Tuesday, January 5, 2021

"Be Ready For Commercial Real Estate Collapse Of Epic Proportions!"

"Be Ready For Commercial Real Estate 
Collapse Of Epic Proportions!"
by Epic Economist

"The U.S. restaurant industry has been facing coup after coup since lockdowns and indoor dining restrictions were instituted all over the nation, forcing several owners to permanently close their doors. The meltdown of the industry led more than 100,000 eateries to close in 2020 and many more are still on the brink, as the health crisis narrative is still lingering in America. Authorities are constantly being criticized for imposing draconian bans that they don't even follow, as well as enabling the downfall of hundreds of thousands of businesses without properly measuring the consequences this will have on the economy. 

While these businesses are shut down for good, more employees are being laid-off, aggravating the labor market crisis and its prospects to keeping adding workers back to their posts. Additionally, the commercial real state market has been absorbing the impacts of these closures since all of the space that is being emptied probably isn't going to be occupied at the same rate ever again. In short, the collapse of the restaurant industry is setting the stage for a commercial real state collapse of epic proportions, and that's what we talk about in this video. 

Every day it passes by, more announcements of restaurant closures keep popping on the news. Prior to 2020, The United States used to have over 660,000 restaurants across its territory. In a recent op-ed piece, Adam Piper has affirmed that unreasonable, unnecessary, and hypocritical actions have pushed more than 100,000 restaurants to close and endangered countless others. At this stage of the collapse, according to Bloomberg, the current figure for restaurant closures is even bigger. A new survey released by the National Restaurant Association disclosed that from September to December, 10,000 more closures were registered, totaling a nationwide tally of over 110,000 permanent or long-term closures, which means one in six U.S. eateries is now gone. The Association is warning that there will be more carnage in the months ahead as the industry grapples with the devastating impacts of the health-crisis-induced recession.

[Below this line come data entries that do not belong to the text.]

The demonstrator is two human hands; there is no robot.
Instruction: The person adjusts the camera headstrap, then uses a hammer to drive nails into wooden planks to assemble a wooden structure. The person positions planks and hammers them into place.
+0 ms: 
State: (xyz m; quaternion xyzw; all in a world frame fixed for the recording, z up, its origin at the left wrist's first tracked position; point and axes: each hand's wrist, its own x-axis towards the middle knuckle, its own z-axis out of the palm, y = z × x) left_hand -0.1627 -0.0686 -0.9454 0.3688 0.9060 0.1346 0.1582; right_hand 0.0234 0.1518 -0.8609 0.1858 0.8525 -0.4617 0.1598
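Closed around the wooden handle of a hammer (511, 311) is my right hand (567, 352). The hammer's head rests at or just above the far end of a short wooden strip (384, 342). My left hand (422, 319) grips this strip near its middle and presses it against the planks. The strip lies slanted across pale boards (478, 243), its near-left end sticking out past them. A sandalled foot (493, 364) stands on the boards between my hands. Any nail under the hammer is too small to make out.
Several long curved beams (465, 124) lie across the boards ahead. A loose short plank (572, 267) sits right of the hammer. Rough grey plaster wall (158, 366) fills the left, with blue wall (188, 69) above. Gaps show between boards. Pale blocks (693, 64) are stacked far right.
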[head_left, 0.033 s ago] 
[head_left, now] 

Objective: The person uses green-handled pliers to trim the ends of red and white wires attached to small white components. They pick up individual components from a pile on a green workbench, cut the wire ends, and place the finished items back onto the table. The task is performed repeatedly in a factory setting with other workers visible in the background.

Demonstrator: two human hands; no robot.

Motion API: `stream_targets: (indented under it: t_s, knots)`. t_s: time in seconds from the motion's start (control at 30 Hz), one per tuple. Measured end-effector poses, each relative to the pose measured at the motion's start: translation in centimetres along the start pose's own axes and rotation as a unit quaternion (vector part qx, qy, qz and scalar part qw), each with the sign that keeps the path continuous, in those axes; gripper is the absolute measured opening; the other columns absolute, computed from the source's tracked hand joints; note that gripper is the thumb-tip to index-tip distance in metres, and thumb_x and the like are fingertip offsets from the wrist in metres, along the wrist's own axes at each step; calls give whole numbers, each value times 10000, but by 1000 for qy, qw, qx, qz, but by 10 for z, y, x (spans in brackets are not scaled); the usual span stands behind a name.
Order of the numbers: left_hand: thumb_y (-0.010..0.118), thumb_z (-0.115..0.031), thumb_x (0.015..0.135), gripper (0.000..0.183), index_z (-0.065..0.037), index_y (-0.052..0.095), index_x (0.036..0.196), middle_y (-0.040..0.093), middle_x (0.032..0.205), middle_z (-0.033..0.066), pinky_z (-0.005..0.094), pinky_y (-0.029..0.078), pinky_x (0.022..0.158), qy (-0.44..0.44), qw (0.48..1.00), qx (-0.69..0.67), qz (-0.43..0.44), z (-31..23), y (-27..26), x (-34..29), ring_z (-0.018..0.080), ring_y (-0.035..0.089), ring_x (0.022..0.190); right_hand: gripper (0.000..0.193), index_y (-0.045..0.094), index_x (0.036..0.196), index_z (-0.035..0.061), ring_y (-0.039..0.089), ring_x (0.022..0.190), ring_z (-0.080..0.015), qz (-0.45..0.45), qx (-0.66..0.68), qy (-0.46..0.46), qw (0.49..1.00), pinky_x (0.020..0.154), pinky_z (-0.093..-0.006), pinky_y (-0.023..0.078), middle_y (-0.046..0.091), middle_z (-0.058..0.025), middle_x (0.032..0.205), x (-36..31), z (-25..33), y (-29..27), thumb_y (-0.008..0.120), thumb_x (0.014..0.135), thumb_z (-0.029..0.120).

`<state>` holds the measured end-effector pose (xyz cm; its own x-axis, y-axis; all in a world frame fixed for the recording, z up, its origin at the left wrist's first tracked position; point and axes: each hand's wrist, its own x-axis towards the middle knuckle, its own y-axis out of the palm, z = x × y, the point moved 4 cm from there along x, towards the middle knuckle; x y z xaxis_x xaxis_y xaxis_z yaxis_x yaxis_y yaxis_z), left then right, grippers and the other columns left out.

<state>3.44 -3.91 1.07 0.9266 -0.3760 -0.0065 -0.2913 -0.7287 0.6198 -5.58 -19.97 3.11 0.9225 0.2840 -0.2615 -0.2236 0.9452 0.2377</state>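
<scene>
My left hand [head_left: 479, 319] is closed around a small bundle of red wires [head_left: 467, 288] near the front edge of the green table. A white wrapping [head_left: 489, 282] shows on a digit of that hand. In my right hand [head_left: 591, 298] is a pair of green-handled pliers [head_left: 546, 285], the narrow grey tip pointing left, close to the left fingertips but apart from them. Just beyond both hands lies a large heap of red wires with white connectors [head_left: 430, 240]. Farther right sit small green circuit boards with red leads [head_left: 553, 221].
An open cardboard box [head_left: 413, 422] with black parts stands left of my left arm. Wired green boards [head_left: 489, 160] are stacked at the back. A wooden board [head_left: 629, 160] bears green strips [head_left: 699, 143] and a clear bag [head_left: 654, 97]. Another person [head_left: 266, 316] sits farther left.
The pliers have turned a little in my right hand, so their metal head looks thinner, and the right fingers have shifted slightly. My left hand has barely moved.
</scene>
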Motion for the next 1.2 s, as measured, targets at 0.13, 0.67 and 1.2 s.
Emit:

The mass closures portray a clear picture of what an economic depression looks like. And now that hundreds of thousands of restaurants are sitting empty, while tens of thousands of others aren't making enough revenue to afford their rent, the stage has been set for a commercial real estate disaster of epic proportions. Evidently, the restaurant vacancies are added to the millions of square feet of office and retail space that are also not being productive due to new work-at-home arrangements and the growing online shopping trend that triggered the bankruptcy of hundreds of thousands of brick-and-mortar retailers. That's why this imminent commercial real estate nightmare is being called by financial analyst Lee Adler as “a monster in the room”.

According to Adler, the losses some of these sectors are about to face will be the final blow to their survival. He said to believe that even though big institutions of the industry are overpriced and overvalued right now, they will produce enough income to get by. But office and retail will never again generate the income they did before people began moving to online shopping. Most will need to be repurposed. Many will be demolished. Their value is land only, and even that is depreciating. Adler projects that office buildings that are now only 50% occupied might lose 100% of their value Even at 75% occupancy, property owners won’t be able to pay the mortgages. Consequently, banks will also face enormous losses, just as it happened in 1988-92, "only this time, there will be no recovery," he noted. 

Markets that once were more on the affordable side are becoming increasingly less affordable as prices are fast climbing. An Attom Data Solutions study has found that by the end of 2020, the average price of homes in 55 percent of the counties in the nation was considered less affordable to the average wage earner than they have been historically. Another of the Fed’s unintended consequence of hurting those that are least able to afford it. This situation already exposes the effects of hyperinflation in prices. Although the Fed has been massively purchasing bonds to try to keep the markets afloat, its money printing-frenzy has backfired and now we're in the middle of the most splendid real market bubble this country has ever seen. Considering policymakers will continue to launch more money into the system, this bubble will only inflate further and further, which will, of course, make the crash much more disastrous in scope and size. Everywhere we look, we can see that the dominoes are starting to fall, but we're still in the very early chapters of this ravaging economic collapse."